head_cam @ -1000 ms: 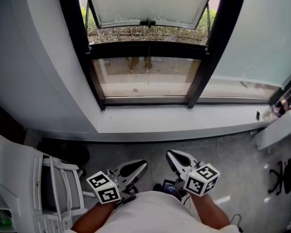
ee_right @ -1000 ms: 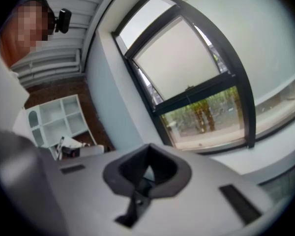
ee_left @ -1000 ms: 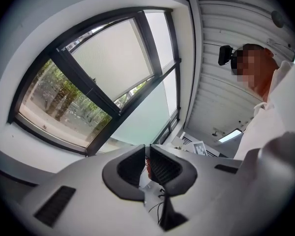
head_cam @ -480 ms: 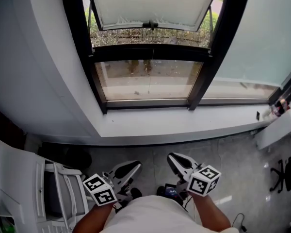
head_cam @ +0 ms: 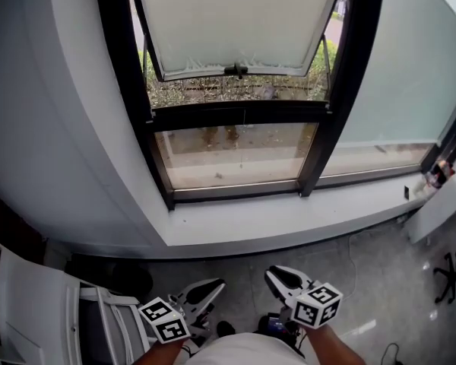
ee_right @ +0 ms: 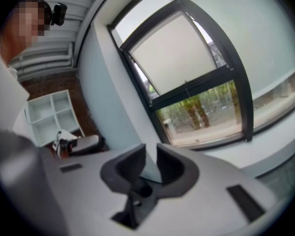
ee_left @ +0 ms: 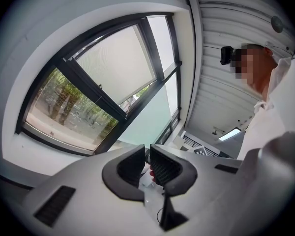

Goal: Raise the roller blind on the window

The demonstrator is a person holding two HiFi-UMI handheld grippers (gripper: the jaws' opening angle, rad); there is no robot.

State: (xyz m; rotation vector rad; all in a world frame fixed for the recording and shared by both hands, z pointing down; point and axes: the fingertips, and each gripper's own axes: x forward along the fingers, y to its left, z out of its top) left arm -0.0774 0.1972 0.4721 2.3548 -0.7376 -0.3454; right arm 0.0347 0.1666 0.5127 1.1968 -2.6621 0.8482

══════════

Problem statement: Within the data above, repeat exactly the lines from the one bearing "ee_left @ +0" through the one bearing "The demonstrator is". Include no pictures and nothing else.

Reply to the task:
ee_left @ +0 ms: 

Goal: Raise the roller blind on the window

The demonstrator is a person holding two HiFi-UMI handheld grippers (gripper: the jaws' opening angle, rad); there is no robot.

Whatever the exercise asked has now been answered.